Padahal, kalau saja di situ ada parit lain "semua penduduk bisa
membuat kincir itu," ujar Haji Syukur. Sebab biayanya murah.
Haji Syukur, misalnya, cuma menghabiskan Rp 200.000. Membikinnya
juga tak rumit. "Anak-anak muda di sini pun bisa," ujarnya.
Mula-mula, untuk menaikkan permukaan air Ciraden, Haji Syukur
membendung parit itu persis di depan rumahnya. Lewat saluran
dari papan panjang 2 m, air parit itu kemudian menggerakkan
sebuah kincir berdiameter 90 cm. Poros kincir dihubungkan sebuah
as dari besi dengan poros sebuah roda berjari-jari 1 m.
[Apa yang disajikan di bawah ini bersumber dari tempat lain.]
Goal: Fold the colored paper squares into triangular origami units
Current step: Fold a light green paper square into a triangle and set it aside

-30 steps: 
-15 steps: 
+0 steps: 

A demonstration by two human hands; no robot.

Roda besar itu, dengan menggunakan ban berjalan, dihubungkan
pula dengan roda kecil berjari-jari 25 cm. Ini, menurut Haji
Syukur, untuk memperbesar tenaga dan mempercepat putaran yang
dihasilkan kincir. Karena itu, poros roda kecil tadi
dihubungkannya lagi dengan roda yang besar, berjari-jari 130 cm,
dan dengan ban dihubungkannya pula dengan roda yang lebih kecil
jari-jarinya, berukuran 10 cm. Roda kecil itu lalu dihubungkan
dengan roda lain, dengan menggunakan as pada porosnya. Penentuan
besar roda-roda ini hanya dari hasil coba-coba yang dilakukan
Haji Syukur. Roda terakkir, dihubungkannya ke leher dinamo
dengan ban, dinamo pun berputar dan menghasilkan listrik.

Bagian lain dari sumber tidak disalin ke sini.